→ TASK ITEM
How many separate lines of the data contain "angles"? Give the count and nothing else.

%%

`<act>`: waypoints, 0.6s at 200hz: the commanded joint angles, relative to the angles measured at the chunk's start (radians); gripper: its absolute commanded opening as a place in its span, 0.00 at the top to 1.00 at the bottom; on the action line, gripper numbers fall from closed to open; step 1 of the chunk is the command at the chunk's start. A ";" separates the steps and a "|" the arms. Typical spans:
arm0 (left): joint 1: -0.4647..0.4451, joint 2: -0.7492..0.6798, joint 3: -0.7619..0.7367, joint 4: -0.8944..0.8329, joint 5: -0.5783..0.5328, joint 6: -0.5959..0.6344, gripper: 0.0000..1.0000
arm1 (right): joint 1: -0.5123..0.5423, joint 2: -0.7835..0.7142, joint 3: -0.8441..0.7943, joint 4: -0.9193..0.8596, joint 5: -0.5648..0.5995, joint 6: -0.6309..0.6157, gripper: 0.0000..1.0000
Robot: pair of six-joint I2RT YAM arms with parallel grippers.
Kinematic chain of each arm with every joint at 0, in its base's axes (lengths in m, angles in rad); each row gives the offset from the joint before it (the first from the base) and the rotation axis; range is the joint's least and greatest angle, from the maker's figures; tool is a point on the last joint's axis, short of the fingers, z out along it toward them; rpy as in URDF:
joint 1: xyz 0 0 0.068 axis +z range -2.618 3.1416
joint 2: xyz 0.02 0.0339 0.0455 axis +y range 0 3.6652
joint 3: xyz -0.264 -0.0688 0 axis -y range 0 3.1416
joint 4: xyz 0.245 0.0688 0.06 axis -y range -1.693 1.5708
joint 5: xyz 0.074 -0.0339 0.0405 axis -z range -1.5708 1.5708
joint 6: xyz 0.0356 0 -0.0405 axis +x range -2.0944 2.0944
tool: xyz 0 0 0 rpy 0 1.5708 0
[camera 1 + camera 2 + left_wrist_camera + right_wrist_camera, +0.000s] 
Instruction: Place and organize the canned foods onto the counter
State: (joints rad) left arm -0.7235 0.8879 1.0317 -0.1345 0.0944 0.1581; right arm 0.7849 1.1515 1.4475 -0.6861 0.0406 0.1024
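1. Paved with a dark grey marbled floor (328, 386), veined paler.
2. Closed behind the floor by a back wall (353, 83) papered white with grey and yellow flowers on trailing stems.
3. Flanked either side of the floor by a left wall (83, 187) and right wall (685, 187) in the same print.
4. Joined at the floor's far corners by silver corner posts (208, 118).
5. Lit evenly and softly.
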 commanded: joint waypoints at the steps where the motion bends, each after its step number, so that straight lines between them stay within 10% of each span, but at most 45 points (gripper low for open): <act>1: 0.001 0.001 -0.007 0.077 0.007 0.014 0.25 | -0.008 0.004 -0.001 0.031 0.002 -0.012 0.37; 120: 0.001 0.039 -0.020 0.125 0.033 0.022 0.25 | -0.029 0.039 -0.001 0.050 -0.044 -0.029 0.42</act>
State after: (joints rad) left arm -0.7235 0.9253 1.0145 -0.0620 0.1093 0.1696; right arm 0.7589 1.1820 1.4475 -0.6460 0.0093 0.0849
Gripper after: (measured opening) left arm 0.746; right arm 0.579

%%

→ WRITTEN RESPONSE
2